Larios has experience coaching at nearly every level possible in the state of Idaho. He’s been a volunteer assistant with Boise State since the fall of 2012, helping the Broncos win the Mountain West Conference title this past spring. He’s also served as an assistant coach with the Boise YMCA Swim Team, and head coach of Centennial High School, where he led his boys team to a state title in 2012, earning him a Coach of the Year nomination.

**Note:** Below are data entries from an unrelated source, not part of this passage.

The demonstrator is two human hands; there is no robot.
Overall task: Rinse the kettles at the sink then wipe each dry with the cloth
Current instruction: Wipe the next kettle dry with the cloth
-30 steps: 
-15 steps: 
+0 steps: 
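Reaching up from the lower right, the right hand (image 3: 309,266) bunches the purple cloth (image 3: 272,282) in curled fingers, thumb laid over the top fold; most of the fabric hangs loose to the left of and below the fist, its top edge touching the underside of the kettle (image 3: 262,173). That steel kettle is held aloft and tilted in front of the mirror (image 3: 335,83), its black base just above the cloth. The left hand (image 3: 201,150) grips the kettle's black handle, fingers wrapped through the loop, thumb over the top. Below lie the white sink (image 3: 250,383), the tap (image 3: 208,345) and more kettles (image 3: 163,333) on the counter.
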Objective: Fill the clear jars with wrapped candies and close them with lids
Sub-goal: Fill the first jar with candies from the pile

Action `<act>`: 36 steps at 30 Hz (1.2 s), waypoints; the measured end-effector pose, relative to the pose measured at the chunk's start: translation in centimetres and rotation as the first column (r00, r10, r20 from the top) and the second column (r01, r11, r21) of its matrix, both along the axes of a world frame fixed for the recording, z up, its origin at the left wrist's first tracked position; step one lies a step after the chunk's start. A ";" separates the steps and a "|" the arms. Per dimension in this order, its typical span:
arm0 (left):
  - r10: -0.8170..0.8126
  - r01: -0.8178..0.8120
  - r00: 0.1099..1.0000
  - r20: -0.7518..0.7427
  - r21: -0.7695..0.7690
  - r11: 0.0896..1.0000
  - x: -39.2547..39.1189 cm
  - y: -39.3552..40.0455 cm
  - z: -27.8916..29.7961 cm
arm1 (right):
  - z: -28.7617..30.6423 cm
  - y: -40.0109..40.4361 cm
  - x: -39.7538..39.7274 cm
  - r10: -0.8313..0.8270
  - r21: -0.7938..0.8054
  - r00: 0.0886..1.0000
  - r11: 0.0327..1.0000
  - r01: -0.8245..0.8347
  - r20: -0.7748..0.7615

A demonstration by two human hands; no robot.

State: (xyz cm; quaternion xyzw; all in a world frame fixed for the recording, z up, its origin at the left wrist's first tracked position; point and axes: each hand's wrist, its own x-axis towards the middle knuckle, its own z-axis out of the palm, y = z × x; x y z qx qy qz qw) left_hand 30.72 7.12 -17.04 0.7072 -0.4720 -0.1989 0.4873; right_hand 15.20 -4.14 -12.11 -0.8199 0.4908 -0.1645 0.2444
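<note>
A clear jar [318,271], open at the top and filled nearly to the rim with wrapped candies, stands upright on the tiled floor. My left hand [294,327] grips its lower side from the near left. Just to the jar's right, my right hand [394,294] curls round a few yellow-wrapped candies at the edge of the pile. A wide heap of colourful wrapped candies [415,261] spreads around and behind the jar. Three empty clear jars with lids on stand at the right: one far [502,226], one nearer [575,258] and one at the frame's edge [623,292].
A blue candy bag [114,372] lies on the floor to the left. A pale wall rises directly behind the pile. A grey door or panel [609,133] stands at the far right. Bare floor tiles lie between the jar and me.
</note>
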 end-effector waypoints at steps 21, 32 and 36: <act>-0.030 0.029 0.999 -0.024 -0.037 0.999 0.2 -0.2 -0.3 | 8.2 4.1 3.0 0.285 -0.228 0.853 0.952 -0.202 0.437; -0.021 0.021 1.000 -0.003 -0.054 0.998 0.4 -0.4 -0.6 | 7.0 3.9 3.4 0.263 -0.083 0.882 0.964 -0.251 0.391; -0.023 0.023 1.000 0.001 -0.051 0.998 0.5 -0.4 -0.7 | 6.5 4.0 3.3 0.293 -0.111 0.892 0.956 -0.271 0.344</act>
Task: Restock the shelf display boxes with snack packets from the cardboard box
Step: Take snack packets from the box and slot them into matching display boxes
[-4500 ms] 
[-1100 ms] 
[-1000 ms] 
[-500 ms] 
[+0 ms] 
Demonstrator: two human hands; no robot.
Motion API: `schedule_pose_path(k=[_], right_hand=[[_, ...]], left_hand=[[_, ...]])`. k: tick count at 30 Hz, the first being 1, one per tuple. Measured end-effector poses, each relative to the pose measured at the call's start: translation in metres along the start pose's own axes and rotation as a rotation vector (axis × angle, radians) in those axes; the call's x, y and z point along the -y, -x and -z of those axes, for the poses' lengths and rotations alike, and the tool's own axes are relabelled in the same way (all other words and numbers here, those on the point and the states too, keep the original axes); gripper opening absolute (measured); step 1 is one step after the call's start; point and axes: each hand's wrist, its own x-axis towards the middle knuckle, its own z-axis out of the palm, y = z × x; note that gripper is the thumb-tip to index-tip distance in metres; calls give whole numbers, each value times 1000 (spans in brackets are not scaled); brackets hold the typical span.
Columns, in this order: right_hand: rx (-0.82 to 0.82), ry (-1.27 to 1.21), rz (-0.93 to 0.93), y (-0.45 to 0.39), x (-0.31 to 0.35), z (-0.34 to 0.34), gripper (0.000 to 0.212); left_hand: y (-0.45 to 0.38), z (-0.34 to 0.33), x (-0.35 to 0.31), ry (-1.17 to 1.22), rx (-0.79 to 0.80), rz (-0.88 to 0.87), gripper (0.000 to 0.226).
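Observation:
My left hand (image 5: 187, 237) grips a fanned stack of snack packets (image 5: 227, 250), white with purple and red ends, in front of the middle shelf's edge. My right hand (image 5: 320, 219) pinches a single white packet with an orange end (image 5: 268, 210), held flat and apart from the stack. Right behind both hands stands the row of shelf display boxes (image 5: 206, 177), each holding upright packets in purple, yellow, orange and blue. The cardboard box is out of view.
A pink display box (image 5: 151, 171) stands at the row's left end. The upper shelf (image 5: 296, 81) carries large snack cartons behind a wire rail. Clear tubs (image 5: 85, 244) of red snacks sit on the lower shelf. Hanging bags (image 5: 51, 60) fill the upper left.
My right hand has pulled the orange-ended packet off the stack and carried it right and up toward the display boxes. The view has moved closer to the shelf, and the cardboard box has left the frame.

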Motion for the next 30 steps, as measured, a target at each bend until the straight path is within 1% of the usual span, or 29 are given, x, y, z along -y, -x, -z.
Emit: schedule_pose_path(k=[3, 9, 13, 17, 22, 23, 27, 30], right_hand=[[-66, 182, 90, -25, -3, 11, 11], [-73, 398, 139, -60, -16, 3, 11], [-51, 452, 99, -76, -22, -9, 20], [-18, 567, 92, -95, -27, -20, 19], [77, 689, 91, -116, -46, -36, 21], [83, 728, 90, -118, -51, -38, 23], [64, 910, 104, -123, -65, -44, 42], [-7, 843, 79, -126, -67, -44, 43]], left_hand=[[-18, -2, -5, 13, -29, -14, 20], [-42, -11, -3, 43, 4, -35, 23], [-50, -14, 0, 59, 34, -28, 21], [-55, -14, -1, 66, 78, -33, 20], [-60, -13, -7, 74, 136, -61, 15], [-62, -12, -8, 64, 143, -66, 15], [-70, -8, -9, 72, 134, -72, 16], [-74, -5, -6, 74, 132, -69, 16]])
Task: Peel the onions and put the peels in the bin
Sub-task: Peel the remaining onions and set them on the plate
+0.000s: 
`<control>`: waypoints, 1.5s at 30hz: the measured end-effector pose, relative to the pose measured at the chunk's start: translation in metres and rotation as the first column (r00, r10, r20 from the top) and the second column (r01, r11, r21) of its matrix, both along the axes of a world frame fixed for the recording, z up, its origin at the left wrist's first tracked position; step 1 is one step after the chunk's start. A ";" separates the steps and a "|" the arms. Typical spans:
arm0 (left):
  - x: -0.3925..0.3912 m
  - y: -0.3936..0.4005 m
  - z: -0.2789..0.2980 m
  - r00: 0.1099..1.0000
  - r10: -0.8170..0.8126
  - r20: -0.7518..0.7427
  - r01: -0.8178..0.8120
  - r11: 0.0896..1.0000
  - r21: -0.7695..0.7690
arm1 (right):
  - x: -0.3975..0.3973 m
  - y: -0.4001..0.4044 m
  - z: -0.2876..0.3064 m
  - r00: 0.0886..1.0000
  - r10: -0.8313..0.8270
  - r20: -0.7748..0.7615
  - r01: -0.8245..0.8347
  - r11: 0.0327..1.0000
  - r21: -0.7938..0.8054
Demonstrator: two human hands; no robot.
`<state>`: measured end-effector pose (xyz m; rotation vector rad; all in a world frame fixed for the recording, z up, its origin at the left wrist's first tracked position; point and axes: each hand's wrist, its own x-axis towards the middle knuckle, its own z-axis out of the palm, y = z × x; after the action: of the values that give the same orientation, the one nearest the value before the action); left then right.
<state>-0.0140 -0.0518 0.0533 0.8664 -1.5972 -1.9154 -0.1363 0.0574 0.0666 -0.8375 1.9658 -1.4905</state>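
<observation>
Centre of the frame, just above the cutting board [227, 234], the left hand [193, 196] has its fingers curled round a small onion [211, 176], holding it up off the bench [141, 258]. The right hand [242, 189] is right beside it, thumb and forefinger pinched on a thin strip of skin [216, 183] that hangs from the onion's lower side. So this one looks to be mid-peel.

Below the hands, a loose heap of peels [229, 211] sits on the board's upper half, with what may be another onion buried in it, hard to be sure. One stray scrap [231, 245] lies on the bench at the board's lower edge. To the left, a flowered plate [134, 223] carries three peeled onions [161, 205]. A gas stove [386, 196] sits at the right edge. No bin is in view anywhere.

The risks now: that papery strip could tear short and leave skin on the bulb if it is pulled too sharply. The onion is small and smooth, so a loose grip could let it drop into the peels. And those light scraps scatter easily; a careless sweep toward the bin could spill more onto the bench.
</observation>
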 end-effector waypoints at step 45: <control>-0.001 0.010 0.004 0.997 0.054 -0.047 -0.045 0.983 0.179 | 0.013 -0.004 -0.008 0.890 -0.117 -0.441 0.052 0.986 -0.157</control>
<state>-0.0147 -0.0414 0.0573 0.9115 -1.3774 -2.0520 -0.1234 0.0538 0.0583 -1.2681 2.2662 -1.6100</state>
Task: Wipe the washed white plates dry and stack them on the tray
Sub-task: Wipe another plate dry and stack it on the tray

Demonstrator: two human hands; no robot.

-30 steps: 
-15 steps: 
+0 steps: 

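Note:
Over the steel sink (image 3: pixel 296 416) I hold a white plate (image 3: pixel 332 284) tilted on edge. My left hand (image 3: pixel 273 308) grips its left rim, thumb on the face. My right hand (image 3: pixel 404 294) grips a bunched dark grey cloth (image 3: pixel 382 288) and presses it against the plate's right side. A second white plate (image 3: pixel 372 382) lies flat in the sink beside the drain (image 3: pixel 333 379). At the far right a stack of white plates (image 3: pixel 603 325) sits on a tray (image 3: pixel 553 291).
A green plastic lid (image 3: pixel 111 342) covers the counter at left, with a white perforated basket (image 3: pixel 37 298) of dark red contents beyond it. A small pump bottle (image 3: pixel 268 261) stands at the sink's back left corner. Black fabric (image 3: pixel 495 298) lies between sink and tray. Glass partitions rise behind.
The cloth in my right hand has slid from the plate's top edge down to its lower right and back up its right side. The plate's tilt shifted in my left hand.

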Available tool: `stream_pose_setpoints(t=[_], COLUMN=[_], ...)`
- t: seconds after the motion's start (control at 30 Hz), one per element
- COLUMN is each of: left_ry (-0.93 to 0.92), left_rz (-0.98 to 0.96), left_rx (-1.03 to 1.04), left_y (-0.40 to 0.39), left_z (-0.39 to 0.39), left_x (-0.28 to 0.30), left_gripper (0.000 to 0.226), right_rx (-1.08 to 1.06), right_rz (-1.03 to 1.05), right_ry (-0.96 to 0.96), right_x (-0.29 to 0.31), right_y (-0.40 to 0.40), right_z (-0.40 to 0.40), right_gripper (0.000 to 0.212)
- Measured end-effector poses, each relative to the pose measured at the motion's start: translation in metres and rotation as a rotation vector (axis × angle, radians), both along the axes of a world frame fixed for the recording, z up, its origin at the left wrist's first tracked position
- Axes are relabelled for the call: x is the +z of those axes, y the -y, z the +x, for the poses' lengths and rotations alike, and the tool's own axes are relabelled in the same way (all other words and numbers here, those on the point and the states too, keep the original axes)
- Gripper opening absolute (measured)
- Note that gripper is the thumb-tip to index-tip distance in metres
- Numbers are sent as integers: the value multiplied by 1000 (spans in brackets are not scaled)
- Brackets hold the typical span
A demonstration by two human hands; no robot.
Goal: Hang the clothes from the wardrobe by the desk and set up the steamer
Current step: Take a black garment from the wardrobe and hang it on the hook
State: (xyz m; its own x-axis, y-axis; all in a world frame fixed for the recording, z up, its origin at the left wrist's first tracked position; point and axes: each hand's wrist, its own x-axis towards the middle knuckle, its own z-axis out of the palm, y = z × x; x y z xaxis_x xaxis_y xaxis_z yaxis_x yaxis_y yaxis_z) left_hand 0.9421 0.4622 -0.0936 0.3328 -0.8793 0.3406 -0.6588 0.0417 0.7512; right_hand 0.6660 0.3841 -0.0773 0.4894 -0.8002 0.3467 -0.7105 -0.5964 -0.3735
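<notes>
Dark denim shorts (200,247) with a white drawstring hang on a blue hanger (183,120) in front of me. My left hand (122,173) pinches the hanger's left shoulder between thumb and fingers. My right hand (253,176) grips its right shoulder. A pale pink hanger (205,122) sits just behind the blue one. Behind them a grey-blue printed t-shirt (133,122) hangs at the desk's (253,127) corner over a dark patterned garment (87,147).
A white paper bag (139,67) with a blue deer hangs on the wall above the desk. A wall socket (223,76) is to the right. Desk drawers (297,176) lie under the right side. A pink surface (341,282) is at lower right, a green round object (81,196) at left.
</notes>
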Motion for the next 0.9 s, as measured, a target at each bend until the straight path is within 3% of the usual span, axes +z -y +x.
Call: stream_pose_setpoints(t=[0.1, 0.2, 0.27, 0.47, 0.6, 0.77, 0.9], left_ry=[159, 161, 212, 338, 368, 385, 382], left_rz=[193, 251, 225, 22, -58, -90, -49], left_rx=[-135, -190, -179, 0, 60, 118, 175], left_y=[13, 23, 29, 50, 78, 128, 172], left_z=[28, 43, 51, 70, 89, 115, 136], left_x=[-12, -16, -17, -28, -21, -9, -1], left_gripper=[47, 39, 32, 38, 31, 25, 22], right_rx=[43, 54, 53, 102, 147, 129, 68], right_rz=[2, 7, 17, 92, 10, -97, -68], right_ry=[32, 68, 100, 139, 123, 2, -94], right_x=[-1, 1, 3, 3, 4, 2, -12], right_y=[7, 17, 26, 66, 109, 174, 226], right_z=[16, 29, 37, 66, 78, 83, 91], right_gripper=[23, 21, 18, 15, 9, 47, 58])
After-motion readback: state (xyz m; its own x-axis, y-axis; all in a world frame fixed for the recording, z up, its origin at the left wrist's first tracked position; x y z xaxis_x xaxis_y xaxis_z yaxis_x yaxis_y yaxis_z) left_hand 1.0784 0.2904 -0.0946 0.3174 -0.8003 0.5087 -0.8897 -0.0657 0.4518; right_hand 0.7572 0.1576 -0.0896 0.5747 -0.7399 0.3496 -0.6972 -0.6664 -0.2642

On top of that, Larios has coached at the Hillcrest Country Club at the head coaching level and served on staff at swimming camps for the University of Georgia and Stanford.

The Broncos had a coaching position open up this season when former assistant coach Kirk Ermels took an assistant coaching position with fellow Mountain West program Wyoming.

“Eddie is a high-energy coach who communicates well, relates well with our team members and builds confidence in our swimmers.” Hill continued in the press release. “He was an integral part of our program these past two years that set new records in the pool and the classroom.  He understands our philosophy that we are building character in these young women, and he is very good at helping us create a phenomenal team environment.”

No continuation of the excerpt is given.